§ Task requirements
Set down all the lines below, each one exactly as shown.

§ Exercise data
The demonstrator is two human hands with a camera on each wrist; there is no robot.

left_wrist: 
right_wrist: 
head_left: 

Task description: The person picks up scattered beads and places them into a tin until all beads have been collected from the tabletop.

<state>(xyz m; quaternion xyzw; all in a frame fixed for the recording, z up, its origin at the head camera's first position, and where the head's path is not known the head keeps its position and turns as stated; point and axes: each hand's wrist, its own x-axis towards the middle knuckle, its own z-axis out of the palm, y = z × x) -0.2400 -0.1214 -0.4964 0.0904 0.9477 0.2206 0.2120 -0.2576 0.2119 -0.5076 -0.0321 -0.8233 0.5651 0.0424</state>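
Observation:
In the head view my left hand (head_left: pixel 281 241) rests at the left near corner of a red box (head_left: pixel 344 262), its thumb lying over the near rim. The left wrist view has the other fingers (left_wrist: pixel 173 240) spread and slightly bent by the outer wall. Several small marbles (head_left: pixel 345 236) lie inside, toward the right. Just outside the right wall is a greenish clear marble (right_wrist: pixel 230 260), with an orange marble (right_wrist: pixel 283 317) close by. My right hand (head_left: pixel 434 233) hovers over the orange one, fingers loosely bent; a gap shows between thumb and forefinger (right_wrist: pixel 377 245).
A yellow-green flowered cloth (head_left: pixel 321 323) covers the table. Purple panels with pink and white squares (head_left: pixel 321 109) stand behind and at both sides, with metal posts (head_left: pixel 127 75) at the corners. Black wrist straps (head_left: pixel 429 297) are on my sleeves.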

§ Exercise response
The demonstrator is two human hands with a camera on each wrist; there is no robot.

left_wrist: 
right_wrist: 
head_left: 

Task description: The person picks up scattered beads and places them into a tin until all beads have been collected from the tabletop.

<state>(xyz m; quaternion xyzw; all in a frame fixed for the recording, z up, its origin at the head camera's first position, and where the head's path is not known the head keeps its position and turns as stated; point and axes: each hand's wrist, its own x-axis towards the middle knuckle, its own z-axis out of the palm, y = z × x) -0.2400 -0.1214 -0.4964 0.0904 0.9477 0.2206 0.2120 -0.2576 0.2119 -0.5076 -0.0321 -0.8233 0.5651 0.0424</state>
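Observation:
In the head view my left hand (head_left: pixel 281 241) rests at the left near corner of a red box (head_left: pixel 344 262), its thumb lying over the near rim. The left wrist view has the other fingers (left_wrist: pixel 173 240) spread and slightly bent by the outer wall. Several small marbles (head_left: pixel 345 236) lie inside, toward the right. Just outside the right wall is a greenish clear marble (right_wrist: pixel 230 260), with an orange marble (right_wrist: pixel 283 317) close by. My right hand (head_left: pixel 434 233) hovers over the orange one, fingers loosely bent; a gap shows between thumb and forefinger (right_wrist: pixel 377 245).
A yellow-green flowered cloth (head_left: pixel 321 323) covers the table. Purple panels with pink and white squares (head_left: pixel 321 109) stand behind and at both sides, with metal posts (head_left: pixel 127 75) at the corners. Black wrist straps (head_left: pixel 429 297) are on my sleeves.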

The exercise has been fully completed.